O Gênero mais representativo da família é o gambá Didelphis. Os gambás deste gênero andam pelo chão e sobre ávores (escansoriais), especialmente quando são mais jovens. Estes marsupiais possuem o interessante hábito de se fingirem de mortos, quando o perigo é iminente. Nessas horas, eles liberam um odor semelhante ao de carne em putrefação, o que os dá um aspecto de mortos. Acredita-se que isso desencoraje possíveis predadores. Estes animais são onívoros, podendo comer quase qualquer coisa orgânica que se apresente a eles.

O Brasil possui ainda o único marsupial semi-aquático (com algumas adaptações para nadar) do mundo: Chironectes minimus (significa “o menor dentre os que nadam com as mãos”), ou gambá-d’água e cuíca-d’água, na linguagem popular. Ele possui membranas entre os dedos das patas de trás, o que o permite nadar de forma mais eficaz. Esses animais se alimentam preferencialmente de pequenos crustáceos presentes nos rios onde vivem. O padrão de cores alternando branco-acinzentado com preto em suas costas os camufla perfeitamente nos locais de águas agitadas dos rios de águas claras em que vivem. Os machos desta espécie possuem também um marsúpio, mas em vez de guardar os filhotes, guardam seus testículos, para manter a temperatura constante nas gônadas e garantir seu sucesso reprodutivo!

Por fim, falarei sobre a cuíca Caluromys, cujo nome popular também nomeia um instrumento homônimo, bastante conhecido aqui no Brasil. O som produzido por estes marsupiais arborícolas é similar ao som da cuíca (instrumento)! Eles se deslocam sobre as árvores, de onde conseguem seus alimentos: frutos e flores, basicamente. Possuem proporções do corpo similares às de primatas, o que possivelmente está relacionado à semelhança de hábito (arborícola-frugívoro).

Espero que tenham gostado de conhecer um pouco mais sobre estes fantásticos animais, que, aqui no Brasil, são muitos e com diversos hábitos ecológicos. Peço que deixem críticas e sugestões, e especialmente dúvidas, para que possamos dialogar um pouco!

segunda-feira, 22 de setembro de 2008

Um diálogo sobre a vida

Não tenho pretensão alguma de querer ensinar nada a ninguém. A verdade é que alguns animais e suas respectivas histórias de vida são, para mim, tão interessantes, que resolvi criar este blog, onde pretendo postar belas fotos com alguns comentários. A intenção é fazer daqui uma troca de idéias, e por isso o nome biodiálogo. Se conseguir despertar alguma curiosidade nas mente de vocês, interlocutores, e co-autores deste blog, ficarei um tanto mais feliz. Aqueles que buscam inspiração para música, arte e poesia, por vezes encontrarão aqui uma fonte de formas, cores e expressões em geral.
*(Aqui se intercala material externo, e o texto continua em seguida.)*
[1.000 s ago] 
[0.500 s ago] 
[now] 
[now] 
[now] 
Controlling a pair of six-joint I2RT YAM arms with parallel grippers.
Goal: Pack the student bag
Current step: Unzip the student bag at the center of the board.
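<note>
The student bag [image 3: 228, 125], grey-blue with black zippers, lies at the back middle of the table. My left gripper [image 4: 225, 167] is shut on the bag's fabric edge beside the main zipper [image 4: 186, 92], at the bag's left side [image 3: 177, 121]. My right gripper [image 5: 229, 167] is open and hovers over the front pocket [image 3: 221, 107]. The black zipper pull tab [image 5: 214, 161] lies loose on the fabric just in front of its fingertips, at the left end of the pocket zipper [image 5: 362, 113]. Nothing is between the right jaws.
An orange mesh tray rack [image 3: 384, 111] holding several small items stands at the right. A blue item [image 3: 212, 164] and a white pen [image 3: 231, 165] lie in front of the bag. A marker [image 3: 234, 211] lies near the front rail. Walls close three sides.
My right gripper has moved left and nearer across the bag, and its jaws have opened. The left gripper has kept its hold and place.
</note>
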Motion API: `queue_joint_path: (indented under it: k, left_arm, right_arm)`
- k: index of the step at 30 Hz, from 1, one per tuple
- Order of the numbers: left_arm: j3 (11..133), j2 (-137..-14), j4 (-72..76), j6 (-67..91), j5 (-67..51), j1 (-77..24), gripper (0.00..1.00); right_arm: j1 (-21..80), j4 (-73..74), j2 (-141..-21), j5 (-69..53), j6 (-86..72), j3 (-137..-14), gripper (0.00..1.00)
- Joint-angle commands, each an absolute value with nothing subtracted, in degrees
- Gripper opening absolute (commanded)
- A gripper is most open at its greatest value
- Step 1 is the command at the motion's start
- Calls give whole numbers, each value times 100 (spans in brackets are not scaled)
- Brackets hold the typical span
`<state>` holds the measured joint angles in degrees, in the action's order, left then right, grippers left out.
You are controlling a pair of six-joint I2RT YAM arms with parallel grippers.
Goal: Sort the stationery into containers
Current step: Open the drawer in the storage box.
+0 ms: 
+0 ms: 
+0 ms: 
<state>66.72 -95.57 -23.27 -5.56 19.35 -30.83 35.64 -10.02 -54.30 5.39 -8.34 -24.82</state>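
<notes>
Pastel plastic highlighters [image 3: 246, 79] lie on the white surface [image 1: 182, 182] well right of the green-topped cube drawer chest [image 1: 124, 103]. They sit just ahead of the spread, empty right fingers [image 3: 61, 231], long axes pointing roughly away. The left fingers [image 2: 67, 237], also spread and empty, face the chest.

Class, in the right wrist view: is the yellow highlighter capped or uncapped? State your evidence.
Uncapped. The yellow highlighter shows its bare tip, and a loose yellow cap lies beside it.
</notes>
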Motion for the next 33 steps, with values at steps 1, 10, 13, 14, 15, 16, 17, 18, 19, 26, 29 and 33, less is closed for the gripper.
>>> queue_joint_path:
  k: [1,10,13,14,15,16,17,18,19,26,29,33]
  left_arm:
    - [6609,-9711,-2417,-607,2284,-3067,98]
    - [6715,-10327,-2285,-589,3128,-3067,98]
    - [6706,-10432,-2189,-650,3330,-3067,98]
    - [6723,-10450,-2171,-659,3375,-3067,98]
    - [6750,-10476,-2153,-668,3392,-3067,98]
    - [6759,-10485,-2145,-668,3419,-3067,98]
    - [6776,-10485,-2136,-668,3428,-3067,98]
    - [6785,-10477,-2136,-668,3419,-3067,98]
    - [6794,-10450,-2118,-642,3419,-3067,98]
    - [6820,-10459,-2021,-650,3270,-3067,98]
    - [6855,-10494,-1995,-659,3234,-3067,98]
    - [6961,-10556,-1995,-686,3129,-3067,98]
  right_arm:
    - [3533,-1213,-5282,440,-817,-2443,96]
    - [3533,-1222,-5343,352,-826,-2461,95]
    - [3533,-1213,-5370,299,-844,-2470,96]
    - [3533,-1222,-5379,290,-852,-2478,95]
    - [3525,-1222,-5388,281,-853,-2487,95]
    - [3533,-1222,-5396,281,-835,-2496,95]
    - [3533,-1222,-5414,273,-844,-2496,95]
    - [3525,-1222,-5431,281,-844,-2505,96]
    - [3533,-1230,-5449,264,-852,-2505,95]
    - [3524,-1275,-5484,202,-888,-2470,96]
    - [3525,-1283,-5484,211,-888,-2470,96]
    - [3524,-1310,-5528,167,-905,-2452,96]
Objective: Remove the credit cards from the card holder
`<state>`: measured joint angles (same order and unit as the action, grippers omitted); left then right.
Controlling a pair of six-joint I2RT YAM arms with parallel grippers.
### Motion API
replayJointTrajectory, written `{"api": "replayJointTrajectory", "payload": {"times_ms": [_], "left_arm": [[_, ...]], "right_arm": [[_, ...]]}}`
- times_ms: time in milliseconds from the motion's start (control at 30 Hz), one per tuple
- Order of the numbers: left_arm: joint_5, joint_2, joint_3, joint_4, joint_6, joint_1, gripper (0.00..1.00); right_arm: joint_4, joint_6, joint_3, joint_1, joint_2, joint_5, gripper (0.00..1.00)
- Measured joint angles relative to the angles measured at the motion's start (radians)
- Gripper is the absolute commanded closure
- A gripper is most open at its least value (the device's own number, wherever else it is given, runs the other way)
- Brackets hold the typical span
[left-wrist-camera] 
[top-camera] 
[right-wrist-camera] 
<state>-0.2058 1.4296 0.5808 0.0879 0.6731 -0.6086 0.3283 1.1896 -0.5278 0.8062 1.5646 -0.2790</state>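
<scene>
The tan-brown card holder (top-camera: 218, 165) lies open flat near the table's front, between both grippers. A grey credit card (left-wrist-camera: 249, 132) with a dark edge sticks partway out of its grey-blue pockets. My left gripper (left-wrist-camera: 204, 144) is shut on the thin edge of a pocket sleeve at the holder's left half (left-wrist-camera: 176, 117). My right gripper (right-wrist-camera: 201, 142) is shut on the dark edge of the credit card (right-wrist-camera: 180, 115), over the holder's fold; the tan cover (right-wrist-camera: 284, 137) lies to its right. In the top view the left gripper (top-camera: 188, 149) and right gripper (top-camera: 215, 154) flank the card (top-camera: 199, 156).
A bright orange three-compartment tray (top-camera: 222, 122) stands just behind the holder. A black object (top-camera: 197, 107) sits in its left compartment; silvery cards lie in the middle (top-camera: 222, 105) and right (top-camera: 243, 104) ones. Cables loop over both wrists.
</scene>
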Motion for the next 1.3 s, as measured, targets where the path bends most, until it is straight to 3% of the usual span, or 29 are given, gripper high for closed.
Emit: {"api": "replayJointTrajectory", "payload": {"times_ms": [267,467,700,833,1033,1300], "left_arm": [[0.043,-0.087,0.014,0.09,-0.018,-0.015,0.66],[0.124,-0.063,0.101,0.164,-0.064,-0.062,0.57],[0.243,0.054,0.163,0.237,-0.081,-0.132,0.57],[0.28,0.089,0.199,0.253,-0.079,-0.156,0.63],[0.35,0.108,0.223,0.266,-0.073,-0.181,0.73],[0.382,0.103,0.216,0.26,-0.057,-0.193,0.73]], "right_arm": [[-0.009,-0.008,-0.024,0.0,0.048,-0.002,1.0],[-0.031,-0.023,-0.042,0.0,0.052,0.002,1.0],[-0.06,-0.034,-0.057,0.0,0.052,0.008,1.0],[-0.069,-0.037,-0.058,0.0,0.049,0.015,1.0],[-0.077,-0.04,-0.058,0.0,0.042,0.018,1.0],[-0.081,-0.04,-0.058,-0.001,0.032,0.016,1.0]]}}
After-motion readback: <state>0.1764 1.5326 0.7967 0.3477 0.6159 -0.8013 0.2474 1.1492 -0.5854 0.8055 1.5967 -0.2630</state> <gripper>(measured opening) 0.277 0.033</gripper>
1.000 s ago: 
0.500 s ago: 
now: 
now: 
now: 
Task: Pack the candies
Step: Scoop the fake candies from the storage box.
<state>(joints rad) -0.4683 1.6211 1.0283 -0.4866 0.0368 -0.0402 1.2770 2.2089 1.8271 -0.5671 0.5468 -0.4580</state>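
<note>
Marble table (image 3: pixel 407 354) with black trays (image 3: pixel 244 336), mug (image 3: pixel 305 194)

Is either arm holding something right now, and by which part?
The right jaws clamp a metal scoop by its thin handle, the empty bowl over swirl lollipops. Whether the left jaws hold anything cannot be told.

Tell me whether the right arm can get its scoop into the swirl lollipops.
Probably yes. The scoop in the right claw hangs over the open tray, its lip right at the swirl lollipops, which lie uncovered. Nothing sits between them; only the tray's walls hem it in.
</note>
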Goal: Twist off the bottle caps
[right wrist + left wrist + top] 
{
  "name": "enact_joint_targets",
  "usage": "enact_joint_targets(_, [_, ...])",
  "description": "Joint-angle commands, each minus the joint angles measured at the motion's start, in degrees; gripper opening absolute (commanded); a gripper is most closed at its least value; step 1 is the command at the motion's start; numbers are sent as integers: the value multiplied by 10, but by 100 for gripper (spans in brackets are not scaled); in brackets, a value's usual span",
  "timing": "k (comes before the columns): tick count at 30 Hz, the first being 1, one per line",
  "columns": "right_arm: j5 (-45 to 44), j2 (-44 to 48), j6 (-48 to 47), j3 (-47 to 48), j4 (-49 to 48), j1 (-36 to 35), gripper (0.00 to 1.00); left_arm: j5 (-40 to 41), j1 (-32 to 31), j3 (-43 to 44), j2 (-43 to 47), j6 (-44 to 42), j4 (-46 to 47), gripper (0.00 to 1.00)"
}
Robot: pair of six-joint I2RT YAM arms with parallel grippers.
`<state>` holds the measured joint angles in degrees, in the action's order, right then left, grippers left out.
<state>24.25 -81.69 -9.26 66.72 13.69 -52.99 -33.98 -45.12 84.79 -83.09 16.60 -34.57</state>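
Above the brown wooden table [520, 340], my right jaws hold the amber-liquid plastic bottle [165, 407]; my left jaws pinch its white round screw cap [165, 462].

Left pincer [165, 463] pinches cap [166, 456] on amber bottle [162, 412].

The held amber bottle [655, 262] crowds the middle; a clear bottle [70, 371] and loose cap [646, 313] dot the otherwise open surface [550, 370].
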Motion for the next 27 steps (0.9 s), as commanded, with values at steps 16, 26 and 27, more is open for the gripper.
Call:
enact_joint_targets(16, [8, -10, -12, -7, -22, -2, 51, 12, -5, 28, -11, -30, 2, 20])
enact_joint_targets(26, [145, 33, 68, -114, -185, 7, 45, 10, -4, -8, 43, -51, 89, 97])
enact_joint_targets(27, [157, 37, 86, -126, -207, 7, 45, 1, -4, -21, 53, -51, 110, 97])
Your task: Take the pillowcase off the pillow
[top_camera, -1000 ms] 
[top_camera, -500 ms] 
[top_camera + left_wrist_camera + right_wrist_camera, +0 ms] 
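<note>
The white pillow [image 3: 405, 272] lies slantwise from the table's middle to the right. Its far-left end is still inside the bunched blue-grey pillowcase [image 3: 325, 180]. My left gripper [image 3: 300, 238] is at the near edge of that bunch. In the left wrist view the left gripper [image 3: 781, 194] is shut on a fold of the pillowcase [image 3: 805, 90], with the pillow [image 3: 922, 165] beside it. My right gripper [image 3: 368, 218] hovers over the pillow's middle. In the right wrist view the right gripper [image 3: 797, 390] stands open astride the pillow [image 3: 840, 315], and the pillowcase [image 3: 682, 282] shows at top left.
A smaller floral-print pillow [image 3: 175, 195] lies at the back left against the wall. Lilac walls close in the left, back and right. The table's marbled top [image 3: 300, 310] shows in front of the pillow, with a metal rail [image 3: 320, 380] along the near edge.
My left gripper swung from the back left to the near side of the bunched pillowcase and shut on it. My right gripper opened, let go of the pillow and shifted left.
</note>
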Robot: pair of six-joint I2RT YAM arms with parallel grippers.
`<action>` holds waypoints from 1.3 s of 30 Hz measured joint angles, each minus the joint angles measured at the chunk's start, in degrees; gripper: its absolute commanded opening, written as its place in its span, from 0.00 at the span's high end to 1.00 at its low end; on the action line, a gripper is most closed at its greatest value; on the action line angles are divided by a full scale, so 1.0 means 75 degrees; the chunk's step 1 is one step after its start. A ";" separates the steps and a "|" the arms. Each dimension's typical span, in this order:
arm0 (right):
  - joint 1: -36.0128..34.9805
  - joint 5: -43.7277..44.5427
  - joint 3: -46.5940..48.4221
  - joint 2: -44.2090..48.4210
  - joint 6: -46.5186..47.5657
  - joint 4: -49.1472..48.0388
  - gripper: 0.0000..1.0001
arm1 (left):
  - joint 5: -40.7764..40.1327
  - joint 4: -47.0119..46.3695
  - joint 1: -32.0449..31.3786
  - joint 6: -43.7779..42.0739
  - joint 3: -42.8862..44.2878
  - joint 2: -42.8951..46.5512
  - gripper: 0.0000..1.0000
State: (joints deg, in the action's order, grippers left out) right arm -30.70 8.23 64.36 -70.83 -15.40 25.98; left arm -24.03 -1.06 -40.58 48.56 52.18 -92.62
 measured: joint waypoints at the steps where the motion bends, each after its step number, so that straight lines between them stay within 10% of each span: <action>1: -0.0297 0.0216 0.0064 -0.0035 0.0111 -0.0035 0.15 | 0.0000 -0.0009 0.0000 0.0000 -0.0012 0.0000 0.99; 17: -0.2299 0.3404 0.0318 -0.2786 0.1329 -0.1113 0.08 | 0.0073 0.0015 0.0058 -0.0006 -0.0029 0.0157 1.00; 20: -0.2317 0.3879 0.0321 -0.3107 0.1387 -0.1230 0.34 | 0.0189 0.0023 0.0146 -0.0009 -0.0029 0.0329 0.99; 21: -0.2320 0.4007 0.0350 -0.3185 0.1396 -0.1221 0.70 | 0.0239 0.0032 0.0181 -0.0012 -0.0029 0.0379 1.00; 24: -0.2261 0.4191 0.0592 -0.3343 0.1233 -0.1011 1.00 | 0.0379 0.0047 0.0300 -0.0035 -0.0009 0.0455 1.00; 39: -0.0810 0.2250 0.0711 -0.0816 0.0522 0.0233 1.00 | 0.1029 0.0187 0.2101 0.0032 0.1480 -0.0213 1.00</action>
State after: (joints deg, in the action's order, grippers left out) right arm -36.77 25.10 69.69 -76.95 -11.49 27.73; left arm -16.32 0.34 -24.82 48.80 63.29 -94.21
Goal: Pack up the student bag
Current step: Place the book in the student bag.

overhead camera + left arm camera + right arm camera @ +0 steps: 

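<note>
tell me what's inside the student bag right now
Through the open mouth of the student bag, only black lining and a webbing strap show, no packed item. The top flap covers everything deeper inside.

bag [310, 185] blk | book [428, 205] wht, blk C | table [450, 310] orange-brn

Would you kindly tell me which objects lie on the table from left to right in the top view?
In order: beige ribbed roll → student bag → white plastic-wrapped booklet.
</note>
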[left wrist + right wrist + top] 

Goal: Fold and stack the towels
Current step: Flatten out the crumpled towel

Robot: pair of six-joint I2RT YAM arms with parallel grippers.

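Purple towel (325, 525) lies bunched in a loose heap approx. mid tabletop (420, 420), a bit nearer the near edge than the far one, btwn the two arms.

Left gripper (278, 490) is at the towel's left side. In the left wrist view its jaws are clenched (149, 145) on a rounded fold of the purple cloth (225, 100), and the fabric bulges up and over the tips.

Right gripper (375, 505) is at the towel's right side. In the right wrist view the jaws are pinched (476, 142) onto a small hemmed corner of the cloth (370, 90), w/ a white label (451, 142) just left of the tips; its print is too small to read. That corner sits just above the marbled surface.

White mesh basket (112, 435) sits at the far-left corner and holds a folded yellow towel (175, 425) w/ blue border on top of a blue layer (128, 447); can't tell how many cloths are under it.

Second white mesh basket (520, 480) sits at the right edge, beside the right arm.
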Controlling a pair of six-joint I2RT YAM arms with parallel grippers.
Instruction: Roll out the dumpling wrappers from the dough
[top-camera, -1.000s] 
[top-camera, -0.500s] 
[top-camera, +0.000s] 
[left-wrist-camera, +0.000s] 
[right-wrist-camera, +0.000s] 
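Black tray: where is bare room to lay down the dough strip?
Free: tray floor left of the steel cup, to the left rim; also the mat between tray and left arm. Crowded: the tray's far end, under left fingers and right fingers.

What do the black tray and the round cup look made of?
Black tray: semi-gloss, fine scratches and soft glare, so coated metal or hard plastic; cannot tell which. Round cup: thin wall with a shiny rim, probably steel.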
Meus interesses na biologia passam mais pelo conhecimento zoológico, o que fará com que a maioria dos posts seja em torno dos animais, suas forma e evolução. Vez ou outra, encontrarão por estas bandas algo sobre plantas, ou outro ser vivo fantástico.

Por hoje, não abordarei mais nada, a fim de não perder os leitores com menos tempo disponível. Me despeço, apresentando-lhes uma imagem do livro "Ontogeny and Phylogeny" do Stephen Jay Gould, um falecido autor muito interessado na evolução animal. Esta foto aponta a enorme similaridade entre nós, humanos, e filhotes de chimpanzés, nossos parentes vivos mais próximos. Curioso, não?